The next time Sara looked, Esmerelda was already crossing the stream, hopping from one rock to another. The thick cut branch she used for a walking stick helped keep her balance. To fall into the water was to invite a host of leeches. Since defoliation, those blood-suckers had returned like a plague, if they ever totally left. Esmerelda kept her head down and shoulders hunched, searching for any sign at all that someone's remains lay just below the surface, even in the stream.
Sara caught up to her while some of the men found a less rocky crossing point for the Humvee. A commotion caused Sara to look back again. One of the scantily clad Hmong cooks braved the stream by wading through the water. Several men yelled, frantically reminding him to stay on the rocks and boulders. Surely no fish thrived in that stream. Even if found and caught, they couldn't be eaten due to Agent Orange contamination. Now the medic would need to stay behind with him to burn away the many leeches clinging to the Hmong's calves and shins. If not removed quickly and treated, in tropical climate the lesions could become badly infected, in many cases, leading to death. Fortunately, the team was medically prepared for such emergencies.
“He's lucky he didn't meet up with a water snake.” Sara had to smile but also grimaced in disbelief. Vietnam was home to some of the world's deadliest snakes, such as the King cobra, Asian cobra, krait, coral, vipers and pit vipers. A sobering thought.
Esmerelda never hurried, studying every inch of ground along the way. The dogs were used to double search every inch of ground and, as well, through the brush at the trail sides.

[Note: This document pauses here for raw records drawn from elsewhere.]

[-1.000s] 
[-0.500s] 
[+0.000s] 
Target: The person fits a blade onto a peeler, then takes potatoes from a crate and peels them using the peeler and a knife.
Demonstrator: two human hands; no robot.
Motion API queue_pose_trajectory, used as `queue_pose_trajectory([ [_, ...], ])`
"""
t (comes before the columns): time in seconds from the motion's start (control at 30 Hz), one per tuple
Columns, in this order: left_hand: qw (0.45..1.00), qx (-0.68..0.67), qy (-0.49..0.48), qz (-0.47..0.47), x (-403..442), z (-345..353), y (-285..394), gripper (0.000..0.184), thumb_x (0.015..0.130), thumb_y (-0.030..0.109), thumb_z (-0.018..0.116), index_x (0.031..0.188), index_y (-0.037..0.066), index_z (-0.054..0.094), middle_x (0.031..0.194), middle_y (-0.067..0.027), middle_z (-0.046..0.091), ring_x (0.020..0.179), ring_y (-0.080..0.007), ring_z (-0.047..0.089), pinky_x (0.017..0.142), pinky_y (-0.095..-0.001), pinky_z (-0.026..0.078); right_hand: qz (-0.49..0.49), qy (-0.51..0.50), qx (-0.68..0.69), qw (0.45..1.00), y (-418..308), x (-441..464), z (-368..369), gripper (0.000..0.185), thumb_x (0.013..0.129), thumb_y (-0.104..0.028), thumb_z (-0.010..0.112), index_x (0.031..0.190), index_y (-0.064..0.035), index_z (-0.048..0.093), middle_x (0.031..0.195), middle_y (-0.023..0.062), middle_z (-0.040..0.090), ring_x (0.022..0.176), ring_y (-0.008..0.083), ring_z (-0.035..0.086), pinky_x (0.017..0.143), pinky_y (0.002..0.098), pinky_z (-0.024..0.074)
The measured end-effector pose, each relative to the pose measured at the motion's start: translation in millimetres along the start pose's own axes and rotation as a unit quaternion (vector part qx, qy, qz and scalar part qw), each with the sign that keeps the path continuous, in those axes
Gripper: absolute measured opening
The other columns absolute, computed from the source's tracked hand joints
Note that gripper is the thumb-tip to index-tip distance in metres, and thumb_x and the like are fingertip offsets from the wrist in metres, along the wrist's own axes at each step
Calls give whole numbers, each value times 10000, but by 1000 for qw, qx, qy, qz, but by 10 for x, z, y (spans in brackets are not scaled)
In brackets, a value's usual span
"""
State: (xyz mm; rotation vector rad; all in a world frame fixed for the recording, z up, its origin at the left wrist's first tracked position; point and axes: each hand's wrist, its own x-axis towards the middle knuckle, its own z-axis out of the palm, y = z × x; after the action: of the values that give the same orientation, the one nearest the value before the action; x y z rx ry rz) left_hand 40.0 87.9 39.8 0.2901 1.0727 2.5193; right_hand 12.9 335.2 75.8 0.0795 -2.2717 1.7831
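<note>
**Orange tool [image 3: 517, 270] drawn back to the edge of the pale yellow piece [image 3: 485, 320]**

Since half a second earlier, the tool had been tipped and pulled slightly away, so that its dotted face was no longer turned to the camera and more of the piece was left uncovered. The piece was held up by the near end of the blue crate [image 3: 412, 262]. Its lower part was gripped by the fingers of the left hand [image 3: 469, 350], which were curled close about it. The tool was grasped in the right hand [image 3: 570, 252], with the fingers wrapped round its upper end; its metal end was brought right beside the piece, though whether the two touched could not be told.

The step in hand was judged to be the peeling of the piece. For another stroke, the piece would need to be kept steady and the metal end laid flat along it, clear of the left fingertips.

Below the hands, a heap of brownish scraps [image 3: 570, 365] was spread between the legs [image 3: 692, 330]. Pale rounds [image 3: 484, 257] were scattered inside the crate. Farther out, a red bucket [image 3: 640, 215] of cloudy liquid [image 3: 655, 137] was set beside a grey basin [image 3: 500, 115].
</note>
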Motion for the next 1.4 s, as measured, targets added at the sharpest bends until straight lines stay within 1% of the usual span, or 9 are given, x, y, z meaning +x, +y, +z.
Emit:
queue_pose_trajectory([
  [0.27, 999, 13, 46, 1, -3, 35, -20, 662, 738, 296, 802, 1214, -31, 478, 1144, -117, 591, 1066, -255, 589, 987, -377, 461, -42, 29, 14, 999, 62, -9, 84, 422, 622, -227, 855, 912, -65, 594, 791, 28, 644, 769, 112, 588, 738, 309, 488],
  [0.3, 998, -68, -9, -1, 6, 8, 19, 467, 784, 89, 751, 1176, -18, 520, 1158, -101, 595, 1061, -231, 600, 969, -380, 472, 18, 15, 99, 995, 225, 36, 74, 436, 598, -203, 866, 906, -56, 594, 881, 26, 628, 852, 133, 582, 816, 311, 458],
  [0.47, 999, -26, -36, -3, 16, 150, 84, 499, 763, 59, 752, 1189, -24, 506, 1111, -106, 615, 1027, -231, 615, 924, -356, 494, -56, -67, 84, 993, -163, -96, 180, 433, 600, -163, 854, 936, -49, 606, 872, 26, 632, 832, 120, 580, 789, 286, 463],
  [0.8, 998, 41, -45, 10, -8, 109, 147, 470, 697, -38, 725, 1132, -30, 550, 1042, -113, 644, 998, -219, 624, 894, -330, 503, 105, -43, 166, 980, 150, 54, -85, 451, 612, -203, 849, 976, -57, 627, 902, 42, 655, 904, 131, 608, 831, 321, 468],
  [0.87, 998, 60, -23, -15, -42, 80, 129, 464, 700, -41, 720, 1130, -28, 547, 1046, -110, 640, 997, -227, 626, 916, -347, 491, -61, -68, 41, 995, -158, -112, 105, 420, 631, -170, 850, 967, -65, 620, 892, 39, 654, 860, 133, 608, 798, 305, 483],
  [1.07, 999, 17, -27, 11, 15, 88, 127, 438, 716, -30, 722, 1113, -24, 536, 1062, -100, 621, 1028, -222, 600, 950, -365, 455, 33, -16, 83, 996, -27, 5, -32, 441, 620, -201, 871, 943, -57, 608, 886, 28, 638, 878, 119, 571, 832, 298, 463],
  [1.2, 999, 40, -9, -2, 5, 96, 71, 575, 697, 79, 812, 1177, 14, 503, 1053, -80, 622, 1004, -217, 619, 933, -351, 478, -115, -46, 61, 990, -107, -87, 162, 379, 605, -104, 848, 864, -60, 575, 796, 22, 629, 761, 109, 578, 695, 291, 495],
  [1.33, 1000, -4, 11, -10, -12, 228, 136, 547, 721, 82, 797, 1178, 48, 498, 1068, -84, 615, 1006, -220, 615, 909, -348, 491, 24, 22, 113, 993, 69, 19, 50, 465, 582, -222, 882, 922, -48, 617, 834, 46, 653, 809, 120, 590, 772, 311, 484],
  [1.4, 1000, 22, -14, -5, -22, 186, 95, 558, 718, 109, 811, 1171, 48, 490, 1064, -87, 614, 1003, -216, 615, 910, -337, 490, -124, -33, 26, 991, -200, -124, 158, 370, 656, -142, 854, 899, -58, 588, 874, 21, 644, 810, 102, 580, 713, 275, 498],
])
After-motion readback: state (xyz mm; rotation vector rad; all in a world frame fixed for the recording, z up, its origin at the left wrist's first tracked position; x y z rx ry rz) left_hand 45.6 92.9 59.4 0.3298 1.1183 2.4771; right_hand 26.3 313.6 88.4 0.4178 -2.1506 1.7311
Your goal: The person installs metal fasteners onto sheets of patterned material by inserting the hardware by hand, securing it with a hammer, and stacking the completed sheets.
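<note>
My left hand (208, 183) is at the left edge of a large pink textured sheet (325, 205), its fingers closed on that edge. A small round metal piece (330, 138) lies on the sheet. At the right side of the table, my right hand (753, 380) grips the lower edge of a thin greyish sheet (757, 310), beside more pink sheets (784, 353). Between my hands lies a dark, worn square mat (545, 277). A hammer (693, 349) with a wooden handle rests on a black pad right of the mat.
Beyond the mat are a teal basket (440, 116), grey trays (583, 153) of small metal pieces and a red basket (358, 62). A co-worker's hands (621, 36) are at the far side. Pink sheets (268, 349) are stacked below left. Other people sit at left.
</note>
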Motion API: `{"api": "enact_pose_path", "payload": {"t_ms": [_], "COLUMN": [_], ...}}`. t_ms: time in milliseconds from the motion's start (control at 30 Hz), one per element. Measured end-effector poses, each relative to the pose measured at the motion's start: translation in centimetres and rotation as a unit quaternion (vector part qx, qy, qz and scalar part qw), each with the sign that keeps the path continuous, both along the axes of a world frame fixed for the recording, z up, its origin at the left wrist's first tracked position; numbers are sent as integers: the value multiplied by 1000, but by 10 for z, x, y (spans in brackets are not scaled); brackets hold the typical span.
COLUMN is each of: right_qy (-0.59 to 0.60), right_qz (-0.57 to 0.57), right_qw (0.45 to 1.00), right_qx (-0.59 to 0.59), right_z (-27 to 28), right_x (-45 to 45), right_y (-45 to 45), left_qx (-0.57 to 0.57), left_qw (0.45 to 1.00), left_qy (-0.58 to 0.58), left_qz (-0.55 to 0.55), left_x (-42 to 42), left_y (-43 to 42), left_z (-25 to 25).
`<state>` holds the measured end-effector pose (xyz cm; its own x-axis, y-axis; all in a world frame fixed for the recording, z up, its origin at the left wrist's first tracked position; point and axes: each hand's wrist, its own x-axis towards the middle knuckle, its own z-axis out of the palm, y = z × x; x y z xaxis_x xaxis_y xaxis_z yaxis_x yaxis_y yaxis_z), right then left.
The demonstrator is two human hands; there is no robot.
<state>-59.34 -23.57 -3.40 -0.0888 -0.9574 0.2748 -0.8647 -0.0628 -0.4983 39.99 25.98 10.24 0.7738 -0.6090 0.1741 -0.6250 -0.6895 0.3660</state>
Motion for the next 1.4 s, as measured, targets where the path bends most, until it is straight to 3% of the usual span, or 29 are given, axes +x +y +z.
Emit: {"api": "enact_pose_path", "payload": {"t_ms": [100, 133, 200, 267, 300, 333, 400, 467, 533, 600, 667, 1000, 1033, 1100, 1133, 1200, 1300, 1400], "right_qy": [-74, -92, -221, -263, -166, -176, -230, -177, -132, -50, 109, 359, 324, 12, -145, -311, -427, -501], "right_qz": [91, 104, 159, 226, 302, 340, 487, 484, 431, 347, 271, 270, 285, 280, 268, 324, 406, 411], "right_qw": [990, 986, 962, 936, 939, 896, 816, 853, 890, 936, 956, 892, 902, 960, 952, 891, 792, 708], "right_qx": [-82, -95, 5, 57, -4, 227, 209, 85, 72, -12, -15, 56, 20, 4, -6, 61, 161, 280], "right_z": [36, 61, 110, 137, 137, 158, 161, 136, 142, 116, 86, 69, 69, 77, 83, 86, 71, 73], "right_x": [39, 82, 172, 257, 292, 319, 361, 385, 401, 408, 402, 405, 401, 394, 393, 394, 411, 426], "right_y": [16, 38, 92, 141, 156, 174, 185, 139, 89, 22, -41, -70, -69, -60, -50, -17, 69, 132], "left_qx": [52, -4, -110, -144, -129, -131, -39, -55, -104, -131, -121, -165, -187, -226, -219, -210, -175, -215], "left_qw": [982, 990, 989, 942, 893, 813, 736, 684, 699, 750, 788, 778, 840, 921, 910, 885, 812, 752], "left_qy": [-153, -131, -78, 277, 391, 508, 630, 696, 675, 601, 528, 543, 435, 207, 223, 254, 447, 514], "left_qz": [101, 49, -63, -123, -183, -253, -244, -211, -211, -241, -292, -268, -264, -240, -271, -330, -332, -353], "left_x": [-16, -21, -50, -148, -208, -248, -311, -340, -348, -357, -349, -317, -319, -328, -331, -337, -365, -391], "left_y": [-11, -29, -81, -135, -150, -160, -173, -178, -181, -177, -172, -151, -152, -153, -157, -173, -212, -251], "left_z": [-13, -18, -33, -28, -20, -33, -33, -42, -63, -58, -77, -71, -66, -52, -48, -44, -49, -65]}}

During the war, once a person died on the trail, the body could be shoved into the brush and out of the way. The dogs dictated the pace of progress the group made. The canines were allowed to rout where they may and usually left an area when not detecting anything.
Sara also searched, poking and probing with her own walking stick. Surely, with the news of a new search area, a few heartbeats quickened. The quarter-mile patch of new forest between the stream and where it had previously flown had not been traveled. Sara hacked at the shrubs with a machete. One of the Yards came to lay waste to some stout hanging vines, clearing a new passageway for the others.
At a thinning of the overgrowth, Esmerelda pushed ahead impatiently and then stopped and screamed. “It's here! Thanh was right. It's here!”
The old stream bed was nothing more than a dry wash littered with rocks and boulders. The accumulation of boulders could only have been placed there by forceful running water. Bare patches of ground had settled, were smoother, and clear. They were warned that Agent Orange might still be strong in the soil, including the dry stream bed. The shrubs and trees were gangly, as if struggling for life, with no mangroves having been planted at this abandoned site.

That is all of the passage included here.